## What you have to do:
Reproduce the entire listing exactly. Leave the pictures out.

--------------------

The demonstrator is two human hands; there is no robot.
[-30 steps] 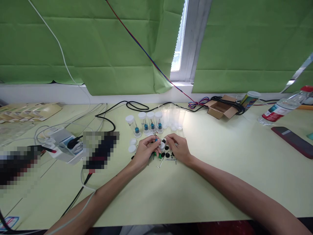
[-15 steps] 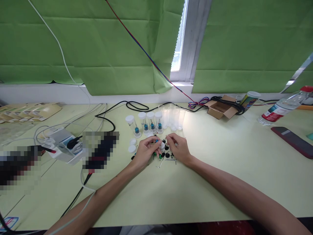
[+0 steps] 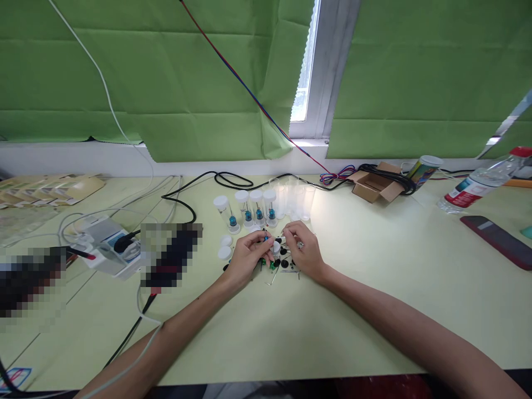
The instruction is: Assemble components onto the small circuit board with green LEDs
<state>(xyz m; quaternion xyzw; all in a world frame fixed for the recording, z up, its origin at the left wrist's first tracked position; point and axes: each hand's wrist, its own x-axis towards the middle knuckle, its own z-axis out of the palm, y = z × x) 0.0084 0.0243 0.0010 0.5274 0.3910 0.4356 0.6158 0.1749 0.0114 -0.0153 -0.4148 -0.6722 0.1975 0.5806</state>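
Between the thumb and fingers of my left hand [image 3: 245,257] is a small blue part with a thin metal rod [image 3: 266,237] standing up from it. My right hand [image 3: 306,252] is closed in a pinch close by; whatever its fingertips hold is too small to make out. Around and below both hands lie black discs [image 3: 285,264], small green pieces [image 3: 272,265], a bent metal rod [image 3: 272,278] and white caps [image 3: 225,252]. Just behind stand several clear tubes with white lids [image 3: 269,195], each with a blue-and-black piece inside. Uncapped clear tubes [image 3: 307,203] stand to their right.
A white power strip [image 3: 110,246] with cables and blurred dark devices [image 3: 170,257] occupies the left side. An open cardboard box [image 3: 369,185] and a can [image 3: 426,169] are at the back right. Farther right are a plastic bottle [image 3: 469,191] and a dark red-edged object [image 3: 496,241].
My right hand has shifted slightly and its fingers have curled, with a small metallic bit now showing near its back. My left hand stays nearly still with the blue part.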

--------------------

## Response to this task:
The demonstrator is two human hands; there is no robot.
[-30 steps] 
[-15 steps] 
[+0 steps] 
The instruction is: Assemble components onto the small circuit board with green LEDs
<state>(xyz m; quaternion xyzw; all in a world frame fixed for the recording, z up, its origin at the left wrist's first tracked position; point and axes: each hand's wrist, its own x-axis towards the middle knuckle, its own z-axis out of the palm, y = z × x) 0.0084 0.0243 0.0010 0.5274 0.3910 0.4356 0.6158 0.1749 0.0114 -0.0153 -0.4148 -0.6722 0.1975 0.5806</state>
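Between the thumb and fingers of my left hand [image 3: 245,257] is a small blue part with a thin metal rod [image 3: 266,237] standing up from it. My right hand [image 3: 306,252] is closed in a pinch close by; whatever its fingertips hold is too small to make out. Around and below both hands lie black discs [image 3: 285,264], small green pieces [image 3: 272,265], a bent metal rod [image 3: 272,278] and white caps [image 3: 225,252]. Just behind stand several clear tubes with white lids [image 3: 269,195], each with a blue-and-black piece inside. Uncapped clear tubes [image 3: 307,203] stand to their right.
A white power strip [image 3: 110,246] with cables and blurred dark devices [image 3: 170,257] occupies the left side. An open cardboard box [image 3: 369,185] and a can [image 3: 426,169] are at the back right. Farther right are a plastic bottle [image 3: 469,191] and a dark red-edged object [image 3: 496,241].
My right hand has shifted slightly and its fingers have curled, with a small metallic bit now showing near its back. My left hand stays nearly still with the blue part.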

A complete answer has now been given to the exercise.